The impact of clinically significant upper gastrointestinal bleeding acquired in a pediatric intensive care unit

Pediatr Crit Care Med. 2001 Oct;2(4):294-8. doi: 10.1097/00130478-200110000-00002.

Abstract

Objective: To determine the clinical and economic impact attributable to upper gastrointestinal bleeding (UGIB) acquired in a pediatric intensive care unit (PICU).

Design: Prospective case-control-within-cohort study.

Setting: PICU at a university hospital.

Patients: All consecutive patients over a 1-yr period.

Methods: All UGIB (hematemesis or blood in gastric tube) were reported. A UGIB was qualified as clinically significant (CS-UGIB) if a panel of reviewers assessed that a complication (decreased hemoglobin concentration, transfusion, multiple organ dysfunction syndrome, surgery, or death) was attributed to it. A UGIB was qualified as clinically nonsignificant (NS-UGIB) if none of these complications was attributed to it. The Ø-UGIB group comprised patients without UGIB. Pairing between the three groups was done according to these criteria: death or survival, Pediatric Risk of Mortality Score on admission, respiratory failure, coagulopathy, and age. Data considered for the impact analysis was prospectively monitored during the stay in PICU. Costs were estimated in Canadian dollars (1999) as follows: costs of stay + medical staff + ventilation + red blood cell transfusions.

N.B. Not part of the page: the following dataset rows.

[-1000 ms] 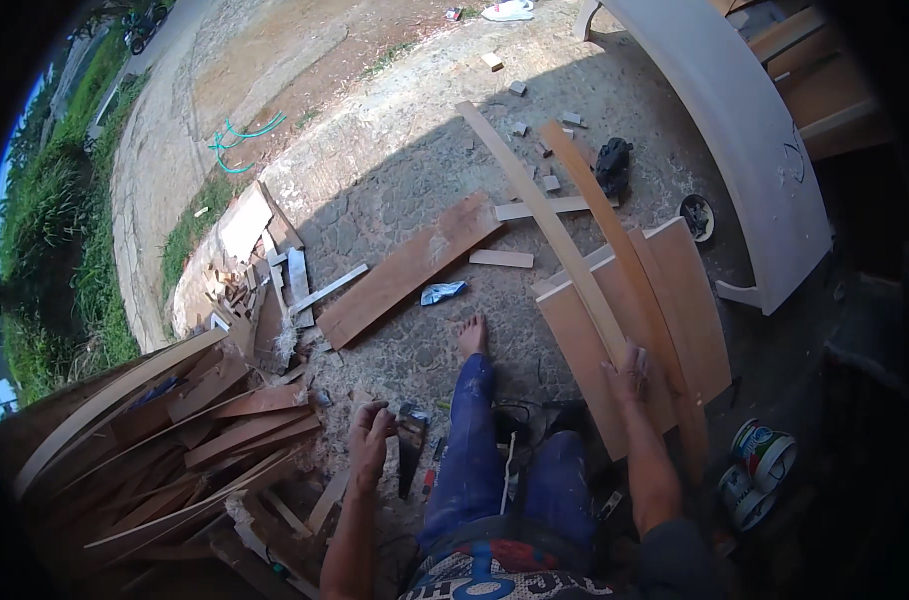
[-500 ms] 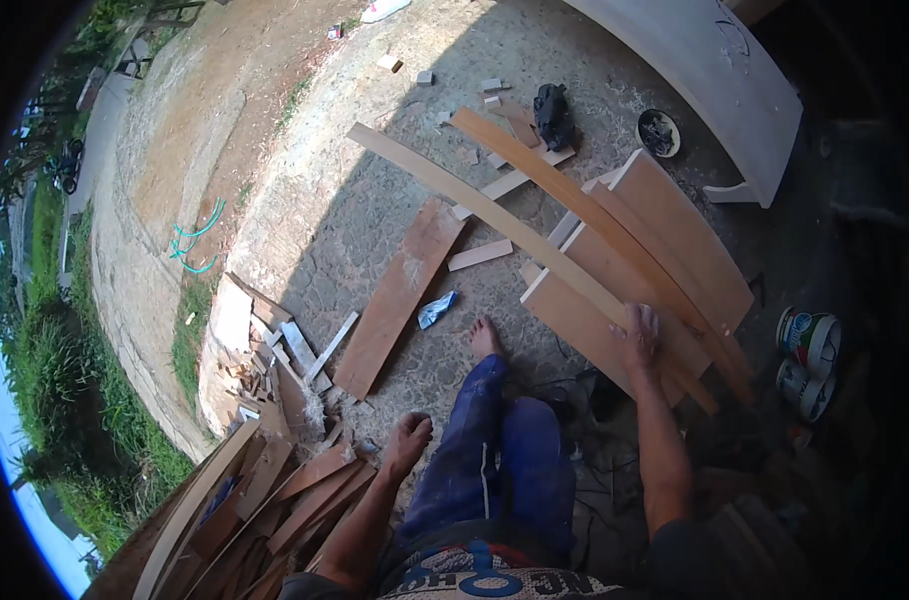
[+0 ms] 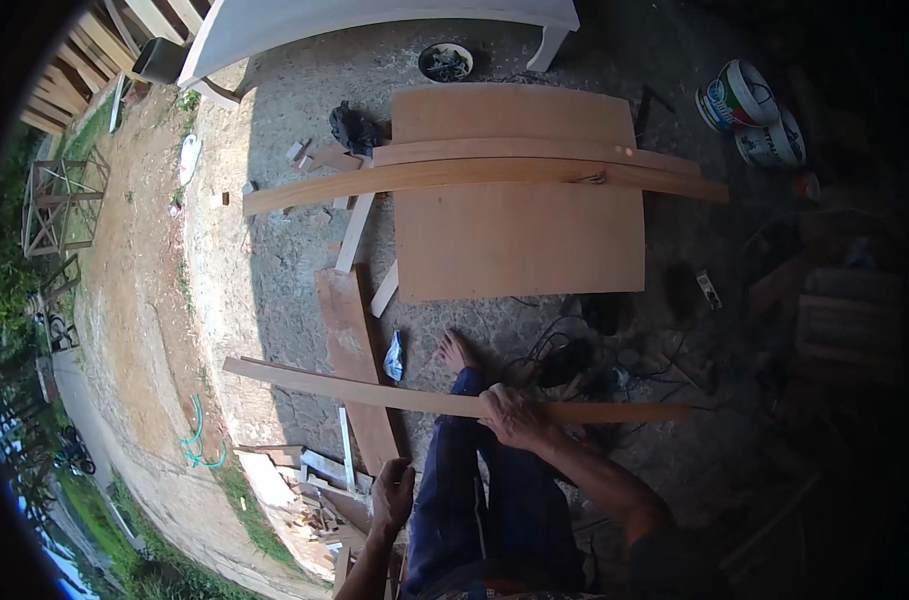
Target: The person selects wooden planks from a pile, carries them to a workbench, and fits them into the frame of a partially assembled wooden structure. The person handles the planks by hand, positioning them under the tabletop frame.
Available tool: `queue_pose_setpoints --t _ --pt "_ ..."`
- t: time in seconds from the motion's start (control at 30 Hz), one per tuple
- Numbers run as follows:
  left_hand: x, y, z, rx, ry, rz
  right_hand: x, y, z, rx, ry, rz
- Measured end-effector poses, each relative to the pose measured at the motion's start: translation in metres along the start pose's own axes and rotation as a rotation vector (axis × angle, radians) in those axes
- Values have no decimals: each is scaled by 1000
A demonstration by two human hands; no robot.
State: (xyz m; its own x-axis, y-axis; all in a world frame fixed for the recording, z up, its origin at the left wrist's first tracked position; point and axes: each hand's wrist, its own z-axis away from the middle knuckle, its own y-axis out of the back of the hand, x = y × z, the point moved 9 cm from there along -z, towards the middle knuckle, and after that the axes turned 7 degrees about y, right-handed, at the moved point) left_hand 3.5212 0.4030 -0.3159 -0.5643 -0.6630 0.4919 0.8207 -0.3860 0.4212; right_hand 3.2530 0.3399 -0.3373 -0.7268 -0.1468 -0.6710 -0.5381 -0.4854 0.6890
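Note:
My right hand (image 3: 514,416) is wrapped round a long, thin wooden strip (image 3: 374,394), which lies crosswise in front of my legs, its left part pale and its right part in shadow. My left hand (image 3: 392,492) hangs beside my left leg with its fingers curled in, and nothing shows in it. Beyond the strip is a wide wooden panel (image 3: 514,245). Across the panel lie a long, slightly bowed wooden strip (image 3: 474,176) and, behind it, a shorter strip (image 3: 504,150).
A brown plank (image 3: 359,350) and a blue-white packet (image 3: 393,355) lie left of my bare foot. Wood scraps (image 3: 314,510) are piled at lower left. Cables (image 3: 544,350) cross the floor at right. Farther off stand a bowl (image 3: 445,63), paint buckets (image 3: 739,95) and a white curved piece (image 3: 374,25).
My right hand has drawn the held strip off the panels and toward me, so it lies crosswise near my legs. My view has turned right. The left hand stays curled.

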Motion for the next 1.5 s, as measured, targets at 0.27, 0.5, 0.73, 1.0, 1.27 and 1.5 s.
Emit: queue_pose_setpoints --t 0.27,0.5,0.73,1.0,1.27,1.5 --pt "31 -95 -96 -292 -363 -172 49 -128 -27 32 34 208" --pt "60 -138 -254 -110 -933 -659 132 -229 -154 97 137 106" --pt "4 -174 -394 -281 -1082 -1095 230 -297 -228 151 202 99" --pt "3 -224 -460 -179 -1274 -1101 312 -297 -258 108 251 138" --pt "6 -239 -459 -123 -1026 -1041 341 -284 -226 64 125 325" --pt "7 -186 -452 55 -1086 -1034 369 -228 -188 98 14 419"
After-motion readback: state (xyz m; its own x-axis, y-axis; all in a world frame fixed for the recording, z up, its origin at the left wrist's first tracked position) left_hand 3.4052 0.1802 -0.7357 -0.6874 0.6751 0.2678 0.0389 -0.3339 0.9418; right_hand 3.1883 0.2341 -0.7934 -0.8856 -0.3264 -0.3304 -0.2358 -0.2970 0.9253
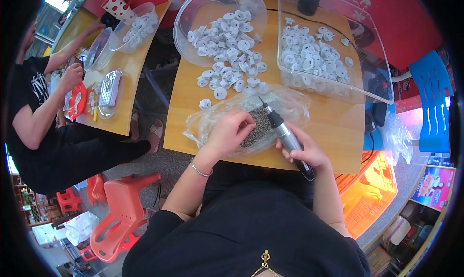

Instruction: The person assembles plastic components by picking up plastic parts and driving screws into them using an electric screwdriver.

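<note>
My right hand is wrapped round a silver and black electric screwdriver, its bit pointing up and away from me. Over an open clear plastic bag of small metal screws, my left hand has its fingers curled together in a pinch. Whatever those fingertips hold, if anything, is too small to make out. Beyond the bag, white round plastic parts spill from a tipped clear round tub onto the wooden table.
A clear rectangular bin with more white parts stands at the right. On the left a co-worker sits at another table. An orange crate is below right, a blue chair farther right, a red chair lower left.
</note>
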Tool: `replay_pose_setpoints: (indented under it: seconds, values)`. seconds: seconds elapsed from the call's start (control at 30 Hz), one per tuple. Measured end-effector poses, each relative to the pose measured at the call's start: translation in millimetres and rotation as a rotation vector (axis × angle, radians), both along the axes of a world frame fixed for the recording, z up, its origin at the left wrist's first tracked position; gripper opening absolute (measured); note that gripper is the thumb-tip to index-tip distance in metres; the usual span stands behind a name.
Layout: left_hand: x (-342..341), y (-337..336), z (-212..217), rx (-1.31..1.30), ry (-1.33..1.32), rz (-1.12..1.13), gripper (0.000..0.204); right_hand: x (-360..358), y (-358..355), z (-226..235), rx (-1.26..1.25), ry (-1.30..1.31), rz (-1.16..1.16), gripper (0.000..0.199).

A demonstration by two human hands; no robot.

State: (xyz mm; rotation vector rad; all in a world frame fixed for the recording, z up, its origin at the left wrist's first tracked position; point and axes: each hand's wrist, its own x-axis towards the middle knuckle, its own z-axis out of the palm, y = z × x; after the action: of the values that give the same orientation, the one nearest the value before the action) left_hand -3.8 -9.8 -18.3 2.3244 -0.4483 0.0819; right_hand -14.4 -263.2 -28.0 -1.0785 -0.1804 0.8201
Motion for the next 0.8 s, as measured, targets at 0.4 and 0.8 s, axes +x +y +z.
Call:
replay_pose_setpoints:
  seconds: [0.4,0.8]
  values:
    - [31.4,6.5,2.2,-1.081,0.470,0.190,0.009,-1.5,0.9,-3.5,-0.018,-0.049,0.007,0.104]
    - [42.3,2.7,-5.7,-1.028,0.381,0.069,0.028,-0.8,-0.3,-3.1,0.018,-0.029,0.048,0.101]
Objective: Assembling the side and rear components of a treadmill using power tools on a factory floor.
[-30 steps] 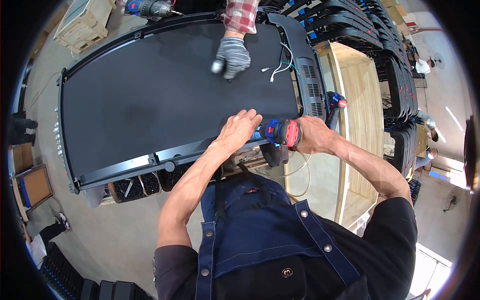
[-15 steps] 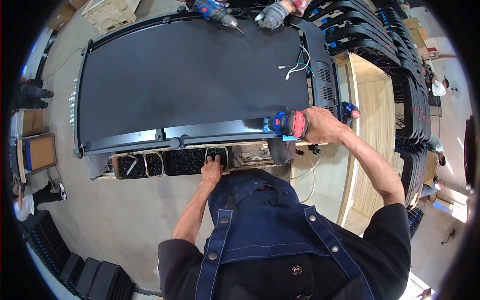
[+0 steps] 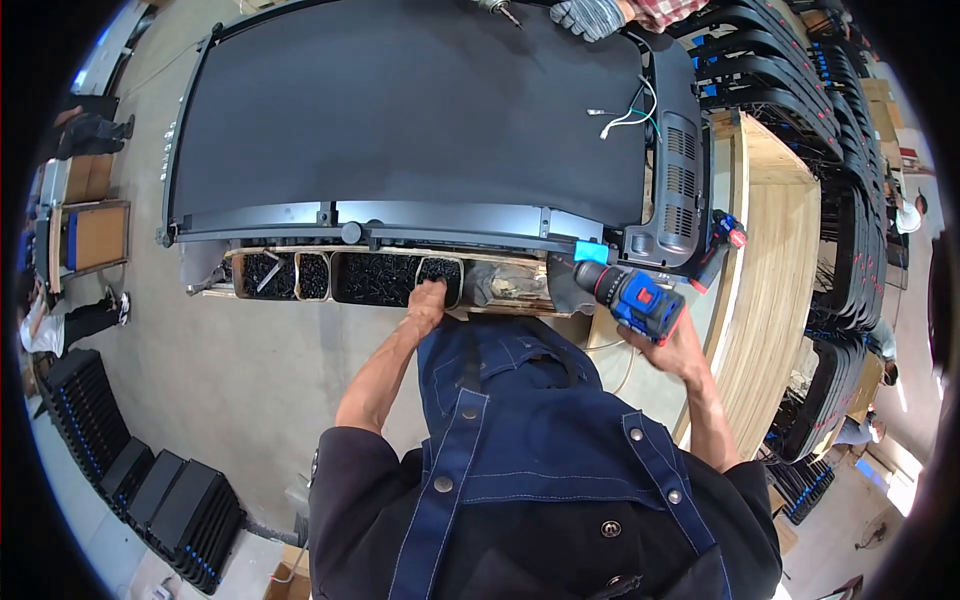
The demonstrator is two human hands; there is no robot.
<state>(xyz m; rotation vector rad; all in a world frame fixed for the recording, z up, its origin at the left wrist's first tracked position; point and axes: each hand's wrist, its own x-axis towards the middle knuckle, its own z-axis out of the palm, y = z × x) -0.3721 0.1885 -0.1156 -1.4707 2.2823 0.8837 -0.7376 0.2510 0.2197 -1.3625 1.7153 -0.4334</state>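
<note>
My right hand is wrapped round the grip of a blue and black cordless drill, whose chuck points up and left at the treadmill's near side rail. My left hand reaches into a small bin of black screws, fingers curled down; their tips and anything between them are hidden. Across the far side lies a treadmill with a black belt, and its motor cover is at the right end. Loose white and green wires rest near that cover.
Left of the screw bin, more bins of dark hardware stand on a wooden ledge. A second drill sits by an open wooden crate. Opposite, a co-worker's gloved hand is near another drill's tip. Stacked black frames fill the right.
My right hand has drawn the drill off the treadmill rail, back toward me and slightly right, turning it. The left hand's fingers have curled deeper into the screw bin. The view has shifted.
</note>
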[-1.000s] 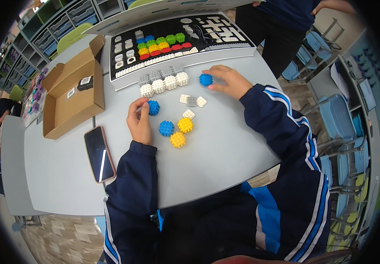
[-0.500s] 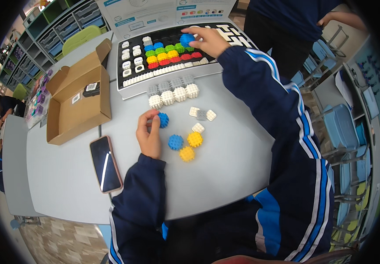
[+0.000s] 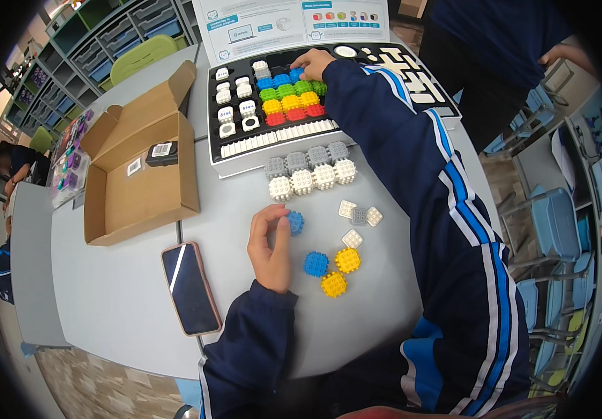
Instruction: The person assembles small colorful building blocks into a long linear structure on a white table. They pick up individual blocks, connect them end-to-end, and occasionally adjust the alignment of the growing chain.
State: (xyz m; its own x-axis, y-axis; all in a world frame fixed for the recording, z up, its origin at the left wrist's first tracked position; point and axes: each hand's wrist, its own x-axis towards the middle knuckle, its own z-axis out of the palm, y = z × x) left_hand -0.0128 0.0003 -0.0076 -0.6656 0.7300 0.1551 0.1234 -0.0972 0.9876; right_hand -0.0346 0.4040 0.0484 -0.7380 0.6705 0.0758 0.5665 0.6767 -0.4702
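Note:
My left hand (image 3: 271, 251) rests on the grey table with curled fingers; its thumb and fingertips close on a studded blue block (image 3: 295, 223), partly covered. My right hand (image 3: 314, 63) reaches into the far kit box (image 3: 266, 165), its fingertips down on a blue block (image 3: 296, 74) at the right end of the blue row. Nearer me lie another blue block (image 3: 316, 264) and two yellow blocks, one (image 3: 347, 260) above the other (image 3: 334, 284). Small flat white tiles (image 3: 352, 239) and a grey tile (image 3: 359, 216) lie to the right of my left hand.
Joined white blocks (image 3: 303, 182) and grey blocks (image 3: 296, 164) stand before the kit. Left are an open cardboard box (image 3: 140, 201) and a phone (image 3: 190, 288). The kit holds green (image 3: 285, 91), yellow and red rows. Another person (image 3: 500, 56) stands at the far right.
My right hand has lowered the blue block from above the kit into the blue row. My left hand stays at its blue block. The view has shifted, so the table things appear lower and further right.

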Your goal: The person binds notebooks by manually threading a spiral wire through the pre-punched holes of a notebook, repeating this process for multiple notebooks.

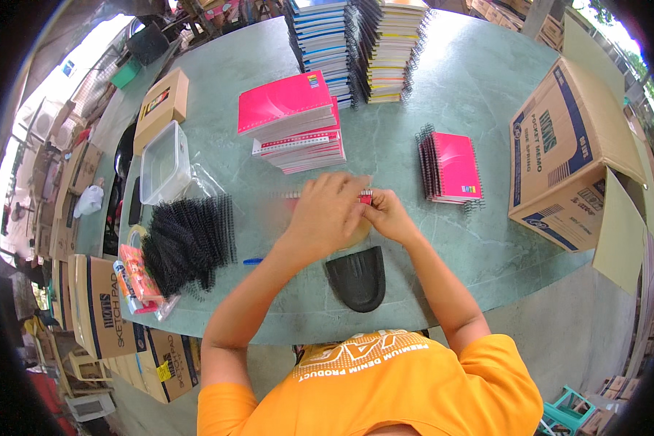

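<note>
Both hands meet at table centre. Left hand point(325, 214) curls over small pink notebook point(365, 197), fingers closed on it; right hand point(386, 215) pinches its edge. Notebook mostly hidden, blurred. Likely step: fitting spiral binding. Next move seems to need steady alignment. Nearby: black coil pile point(187, 243) left, finished pink notebooks point(452, 167) right, black pad point(356, 277) below.

- Pile of black spiral coils point(187, 243) to my left on the green table point(472, 80)
- Clear plastic tub point(164, 161) beyond the coils
- Pink notebook stack point(292, 120) ahead of me
- Small pink spiral pads point(452, 168) to my right
- Open cardboard box point(570, 156) at the right edge
- Black curved pad point(356, 277) nearest me
</note>
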Motion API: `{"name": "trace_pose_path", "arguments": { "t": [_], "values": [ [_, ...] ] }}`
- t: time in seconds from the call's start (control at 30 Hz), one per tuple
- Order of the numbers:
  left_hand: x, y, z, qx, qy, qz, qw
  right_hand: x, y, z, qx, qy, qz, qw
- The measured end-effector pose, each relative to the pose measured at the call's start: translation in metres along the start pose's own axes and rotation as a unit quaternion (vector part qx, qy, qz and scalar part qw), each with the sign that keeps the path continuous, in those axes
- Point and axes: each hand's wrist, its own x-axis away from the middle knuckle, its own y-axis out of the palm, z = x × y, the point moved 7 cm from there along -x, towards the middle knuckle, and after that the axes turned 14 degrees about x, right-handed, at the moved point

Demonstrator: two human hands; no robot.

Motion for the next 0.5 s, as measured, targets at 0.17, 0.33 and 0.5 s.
{"name": "trace_pose_path", "arguments": {
  "t": [0.17, 0.33, 0.5],
  "values": [
    [-0.001, 0.014, -0.015, 0.058, 0.01, -0.027, 0.998, 0.002, 0.0, -0.001, 0.063, 0.0, -0.019, 0.998],
    [-0.003, 0.017, -0.01, 0.048, 0.009, -0.071, 0.996, 0.002, -0.002, -0.005, 0.068, -0.011, -0.004, 0.998],
    [0.002, 0.016, -0.001, 0.031, 0.064, -0.025, 0.997, 0.001, 0.005, 0.021, -0.007, -0.015, 0.007, 1.0]
  ]
}}
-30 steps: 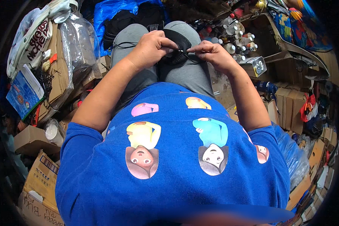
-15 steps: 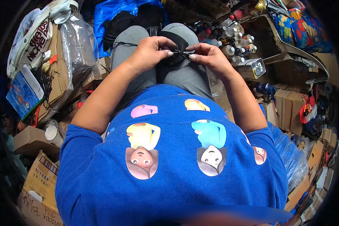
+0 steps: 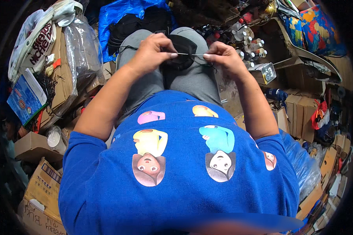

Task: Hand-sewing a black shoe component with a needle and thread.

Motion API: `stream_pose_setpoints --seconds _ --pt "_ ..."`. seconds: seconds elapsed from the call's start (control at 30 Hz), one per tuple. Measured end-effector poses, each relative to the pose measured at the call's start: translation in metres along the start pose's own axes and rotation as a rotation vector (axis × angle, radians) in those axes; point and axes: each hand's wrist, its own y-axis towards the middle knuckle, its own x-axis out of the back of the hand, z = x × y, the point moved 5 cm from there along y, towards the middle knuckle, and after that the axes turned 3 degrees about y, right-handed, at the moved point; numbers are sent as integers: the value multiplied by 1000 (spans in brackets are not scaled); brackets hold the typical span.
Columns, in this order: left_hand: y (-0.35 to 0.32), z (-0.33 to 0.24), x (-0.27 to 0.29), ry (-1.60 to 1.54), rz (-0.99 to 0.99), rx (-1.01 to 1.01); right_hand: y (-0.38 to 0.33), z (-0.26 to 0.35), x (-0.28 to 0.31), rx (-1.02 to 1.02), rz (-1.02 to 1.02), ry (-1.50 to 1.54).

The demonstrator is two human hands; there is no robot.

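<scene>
We look down at our lap, where our left hand (image 3: 151, 53) pinches the near end of a thin pale strand (image 3: 189, 54), thumb and forefinger closed tight on it; the strand runs level from those fingertips across to 3 o'clock, where our right hand (image 3: 223, 58) nips its other end in the same narrow pinch; directly beneath the strand, between the two hands, a black fabric piece (image 3: 180, 58) lies draped over our grey trousers (image 3: 192, 80). Half a second ago the hands were almost touching over the cloth; now they stand apart and the strand shows drawn taut between them. The cloth looks soft, matte and rounded at its top; the strand is fine and straight, though we cannot tell whether it is wire or thread; at 9 o'clock of the left hand sits a crinkled clear plastic bag (image 3: 80, 51) against brown cardboard.
</scene>
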Motion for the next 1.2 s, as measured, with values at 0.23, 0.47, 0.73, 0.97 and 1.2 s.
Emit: stream_pose_setpoints --seconds 0.23,0.47,0.73,0.97,1.2 --pt "3 -17 -12 -18 170 105 -6 -3 -11 20 -27 1" --pt "11 -24 -16 172 297 -7 -38 15 17 -55 16 108" --pt "14 -28 -16 309 288 -92 -12 65 27 381 -345 -768" --pt "12 -26 -11 300 330 -96 -4 61 -50 465 108 -1397" --pt "-8 -15 18 285 336 -176 -3 46 -31 521 99 -1243"
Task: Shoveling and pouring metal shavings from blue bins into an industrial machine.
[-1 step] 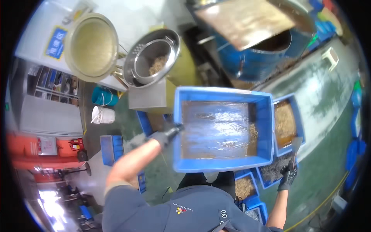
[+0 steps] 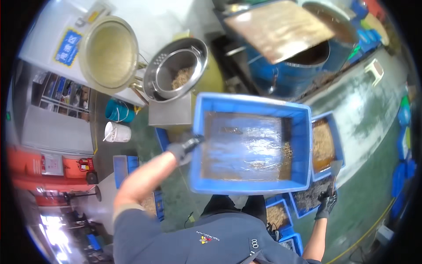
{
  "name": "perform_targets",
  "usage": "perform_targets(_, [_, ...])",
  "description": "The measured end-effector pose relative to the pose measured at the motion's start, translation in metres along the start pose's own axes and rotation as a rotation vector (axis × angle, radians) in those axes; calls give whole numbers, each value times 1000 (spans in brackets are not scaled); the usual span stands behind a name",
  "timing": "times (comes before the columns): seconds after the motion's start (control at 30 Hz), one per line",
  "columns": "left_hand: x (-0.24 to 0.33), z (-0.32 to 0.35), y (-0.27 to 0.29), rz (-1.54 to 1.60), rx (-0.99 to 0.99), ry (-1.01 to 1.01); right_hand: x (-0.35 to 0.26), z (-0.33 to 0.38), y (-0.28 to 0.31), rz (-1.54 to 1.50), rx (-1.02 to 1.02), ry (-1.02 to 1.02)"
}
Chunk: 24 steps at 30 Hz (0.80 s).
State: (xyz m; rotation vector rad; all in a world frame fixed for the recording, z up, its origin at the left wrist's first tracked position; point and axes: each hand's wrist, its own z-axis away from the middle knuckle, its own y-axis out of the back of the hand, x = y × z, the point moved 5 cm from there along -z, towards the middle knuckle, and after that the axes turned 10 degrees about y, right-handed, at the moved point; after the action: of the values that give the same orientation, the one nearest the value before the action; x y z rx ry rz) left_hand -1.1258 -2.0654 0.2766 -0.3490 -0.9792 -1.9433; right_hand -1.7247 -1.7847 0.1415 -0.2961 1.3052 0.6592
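A large blue plastic bin (image 2: 254, 100) is in front of me, with a thin layer of brownish liquid over its floor and small tan grains (image 2: 287, 150) gathered along the right side. My left hand (image 2: 182, 149), in a dark glove, is closed on the bin's left rim. Out to the right, my right hand (image 2: 326, 203) wears a black glove and grips a scraper (image 2: 336, 170), its flat metal blade pointing up and away from me. That blade is near a blue tub of tan material (image 2: 323, 143), outside the large bin.
Beyond the bin's left corner stands a machine with a steel bowl (image 2: 196, 48) holding some tan bits and a round lid (image 2: 109, 55). A blue drum (image 2: 281, 75) under a board (image 2: 281, 28) is at the back. More tubs (image 2: 276, 215) sit by my legs; two buckets (image 2: 118, 132) stand left.
The bin's left end has shifted slightly left and up, along with my left hand. My right hand still holds the scraper in nearly the same place.
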Motion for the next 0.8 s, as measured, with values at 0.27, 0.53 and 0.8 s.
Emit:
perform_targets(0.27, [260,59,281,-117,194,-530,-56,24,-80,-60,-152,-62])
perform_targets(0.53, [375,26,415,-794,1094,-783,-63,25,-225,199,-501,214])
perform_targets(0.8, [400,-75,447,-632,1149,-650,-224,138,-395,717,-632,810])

Results: The cohort included 1006 admissions. Sixteen cases of CS-UGIB were paired to 13 cases of NS-UGIB and 32 cases of Ø-UGIB. Compared with the Ø-UGIB group and the NS-UGIB group, the CS-UGIB group showed a significantly (p < 0.05) higher rate of red blood cell transfusions, duration of ventilation, length of stay in PICU, and a lower hemoglobin level. There was no difference between the NS-UGIB group and the Ø-UGIB group. The cost analysis demonstrated a significant difference (p < 0.05) between the CS-UGIB group (20,062.67 Can dollars/patient per stay) and the other groups (NS-UGIB, 6104.77 Can dollars/patient per stay; Ø-UGIB, 5457.25 Can dollars/patient per stay).

Conclusion: This study demonstrates a significant clinical and economic impact of CS-UGIB in PICU, although no impact was detected for NS-UGIB. Further studies on the benefit of UGIB prophylaxis for critically ill children with risk factors for CS-UGIB are needed.